Cricut Engraving Tip – Best Cricut Accessory for Engraving On Metal and Leather
The Cricut engraving tip is perfect for making personalized gift and craft projects out of metal and leather. It has everything from written messages to complex drawings and designs. It permanently engraved metal tags and badges, leather goods, etc.
The premium carbide steel lasts and delivers great flexibility for most craft projects. We recommend using it with other blades, like debossing and wavy blades, to make more complex designs. This can be costly, and while you may not need the entire consignment, you will find it helpful.
Best Cricut Blades For Cricut Joy
Cricut Joy Replacement Blade – The Important Replacement Blade for Cricut Joy
Do all your projects with the Cricut Joy replacement blade. This is a hard-wearing and adjustable blade. This blade can be used for basic projects, like cards, tags, stickers, etc.
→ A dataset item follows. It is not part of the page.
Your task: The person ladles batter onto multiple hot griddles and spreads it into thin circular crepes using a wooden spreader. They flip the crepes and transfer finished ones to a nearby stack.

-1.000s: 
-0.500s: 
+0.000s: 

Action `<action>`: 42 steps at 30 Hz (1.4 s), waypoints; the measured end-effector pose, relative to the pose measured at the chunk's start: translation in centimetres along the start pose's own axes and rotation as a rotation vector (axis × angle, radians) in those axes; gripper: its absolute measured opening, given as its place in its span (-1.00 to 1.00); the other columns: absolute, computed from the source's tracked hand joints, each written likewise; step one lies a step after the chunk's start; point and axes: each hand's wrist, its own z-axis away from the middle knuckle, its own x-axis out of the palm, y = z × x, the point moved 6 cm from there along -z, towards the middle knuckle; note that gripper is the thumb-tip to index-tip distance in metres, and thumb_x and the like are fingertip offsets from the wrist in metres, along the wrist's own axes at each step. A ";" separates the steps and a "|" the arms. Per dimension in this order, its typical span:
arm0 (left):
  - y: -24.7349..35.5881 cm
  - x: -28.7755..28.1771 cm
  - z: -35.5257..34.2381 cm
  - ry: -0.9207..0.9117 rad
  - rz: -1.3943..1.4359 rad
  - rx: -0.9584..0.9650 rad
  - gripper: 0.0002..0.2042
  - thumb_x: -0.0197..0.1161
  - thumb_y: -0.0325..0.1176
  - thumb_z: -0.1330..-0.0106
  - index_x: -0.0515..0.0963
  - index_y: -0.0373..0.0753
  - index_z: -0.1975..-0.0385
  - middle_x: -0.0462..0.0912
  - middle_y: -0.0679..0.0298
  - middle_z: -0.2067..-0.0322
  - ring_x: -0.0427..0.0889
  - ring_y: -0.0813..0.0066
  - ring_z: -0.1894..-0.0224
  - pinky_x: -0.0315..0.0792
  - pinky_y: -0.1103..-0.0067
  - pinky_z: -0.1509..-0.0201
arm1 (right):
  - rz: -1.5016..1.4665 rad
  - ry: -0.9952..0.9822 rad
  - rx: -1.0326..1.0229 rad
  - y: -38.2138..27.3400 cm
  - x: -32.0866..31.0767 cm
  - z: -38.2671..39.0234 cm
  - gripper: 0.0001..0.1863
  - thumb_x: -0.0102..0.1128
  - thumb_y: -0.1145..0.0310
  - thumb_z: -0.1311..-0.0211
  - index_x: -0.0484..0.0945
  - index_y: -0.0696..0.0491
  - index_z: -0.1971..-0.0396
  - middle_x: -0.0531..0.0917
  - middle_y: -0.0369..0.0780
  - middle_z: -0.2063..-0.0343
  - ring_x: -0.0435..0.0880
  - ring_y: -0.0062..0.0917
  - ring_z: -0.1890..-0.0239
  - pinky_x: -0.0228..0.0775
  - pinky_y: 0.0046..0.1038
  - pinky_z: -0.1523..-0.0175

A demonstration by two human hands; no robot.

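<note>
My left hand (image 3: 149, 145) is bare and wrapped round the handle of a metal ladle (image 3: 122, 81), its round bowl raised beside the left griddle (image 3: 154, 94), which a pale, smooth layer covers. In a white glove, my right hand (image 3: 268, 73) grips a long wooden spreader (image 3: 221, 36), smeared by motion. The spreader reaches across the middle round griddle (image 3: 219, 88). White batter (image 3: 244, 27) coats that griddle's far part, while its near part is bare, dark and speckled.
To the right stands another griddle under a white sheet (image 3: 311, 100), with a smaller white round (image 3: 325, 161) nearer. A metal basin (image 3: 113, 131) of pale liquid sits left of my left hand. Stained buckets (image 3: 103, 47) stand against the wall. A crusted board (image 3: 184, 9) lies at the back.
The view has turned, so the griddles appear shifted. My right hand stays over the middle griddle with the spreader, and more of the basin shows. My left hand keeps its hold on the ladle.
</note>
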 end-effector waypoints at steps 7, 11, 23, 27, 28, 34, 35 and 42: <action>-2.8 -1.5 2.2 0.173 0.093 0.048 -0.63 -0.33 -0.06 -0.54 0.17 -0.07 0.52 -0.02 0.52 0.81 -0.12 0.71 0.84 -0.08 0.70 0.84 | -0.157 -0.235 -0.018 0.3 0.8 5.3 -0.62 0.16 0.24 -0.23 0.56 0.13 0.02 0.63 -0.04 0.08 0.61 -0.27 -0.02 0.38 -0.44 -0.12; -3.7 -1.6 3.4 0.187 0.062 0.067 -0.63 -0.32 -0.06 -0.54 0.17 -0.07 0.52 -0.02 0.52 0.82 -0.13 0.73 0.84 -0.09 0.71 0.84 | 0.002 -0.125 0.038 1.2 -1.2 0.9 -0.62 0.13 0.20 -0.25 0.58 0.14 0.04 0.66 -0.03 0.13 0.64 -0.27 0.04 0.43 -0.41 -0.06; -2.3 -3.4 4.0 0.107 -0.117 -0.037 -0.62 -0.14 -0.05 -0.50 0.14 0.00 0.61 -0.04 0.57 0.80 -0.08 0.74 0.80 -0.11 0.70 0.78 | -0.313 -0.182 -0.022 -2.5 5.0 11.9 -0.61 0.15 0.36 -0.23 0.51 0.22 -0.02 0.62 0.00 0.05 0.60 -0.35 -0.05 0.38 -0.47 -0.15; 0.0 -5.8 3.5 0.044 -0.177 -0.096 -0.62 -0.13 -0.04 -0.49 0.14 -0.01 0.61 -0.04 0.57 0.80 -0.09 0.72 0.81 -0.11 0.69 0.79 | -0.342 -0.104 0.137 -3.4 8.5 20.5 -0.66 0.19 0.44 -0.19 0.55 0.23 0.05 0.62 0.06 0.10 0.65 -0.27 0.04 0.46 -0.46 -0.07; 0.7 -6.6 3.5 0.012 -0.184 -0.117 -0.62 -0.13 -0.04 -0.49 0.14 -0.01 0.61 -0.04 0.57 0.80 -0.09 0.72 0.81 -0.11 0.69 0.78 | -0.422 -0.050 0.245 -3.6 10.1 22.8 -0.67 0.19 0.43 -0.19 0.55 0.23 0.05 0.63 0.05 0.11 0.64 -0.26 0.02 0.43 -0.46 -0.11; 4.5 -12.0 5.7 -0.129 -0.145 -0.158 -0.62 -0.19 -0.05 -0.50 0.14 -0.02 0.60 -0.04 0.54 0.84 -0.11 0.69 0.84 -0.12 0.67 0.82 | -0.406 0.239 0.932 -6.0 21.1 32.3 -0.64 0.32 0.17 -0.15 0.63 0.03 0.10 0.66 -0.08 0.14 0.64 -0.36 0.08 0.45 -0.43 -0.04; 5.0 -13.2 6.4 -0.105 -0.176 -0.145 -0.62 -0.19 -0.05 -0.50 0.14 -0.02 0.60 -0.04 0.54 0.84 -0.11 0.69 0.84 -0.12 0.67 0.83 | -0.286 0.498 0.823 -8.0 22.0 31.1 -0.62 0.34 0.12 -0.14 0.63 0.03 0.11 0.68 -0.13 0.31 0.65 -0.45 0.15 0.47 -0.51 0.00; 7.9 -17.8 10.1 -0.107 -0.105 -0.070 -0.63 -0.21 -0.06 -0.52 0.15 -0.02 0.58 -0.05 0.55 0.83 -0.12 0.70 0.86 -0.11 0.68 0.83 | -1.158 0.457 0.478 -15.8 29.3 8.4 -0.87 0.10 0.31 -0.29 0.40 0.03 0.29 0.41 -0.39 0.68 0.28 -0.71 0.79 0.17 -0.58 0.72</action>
This blade rarely sticks or tears and is easily swapped out for the old blade. Compatible with all Cricut Joy projects, including infusible ink, transfer sheets, insert cards, etc. This blade doesn’t have a blade housing, but you’ve one in the Cricut Joy. Cricut packs a blade and housing if you need a new blade.
Cricut Joy Foil Transfer Kit – Best Cricut Joy Blade for Foil Finish
The Cricut Joy foil transfer kit enables you to add a shimmer and glow to typical paper and card projects. Also, you can make foil blocks and cut them out or cut out complex foil designs to transfer onto existing cards, tags and invitations. Inside the box, you’ll find a tip for trimming and cutting foil sheets and 12 sheets. There’s also tape to hold the foil sheets in place. Usually, you don’t need tape, but it helps because the metal sheet can slip.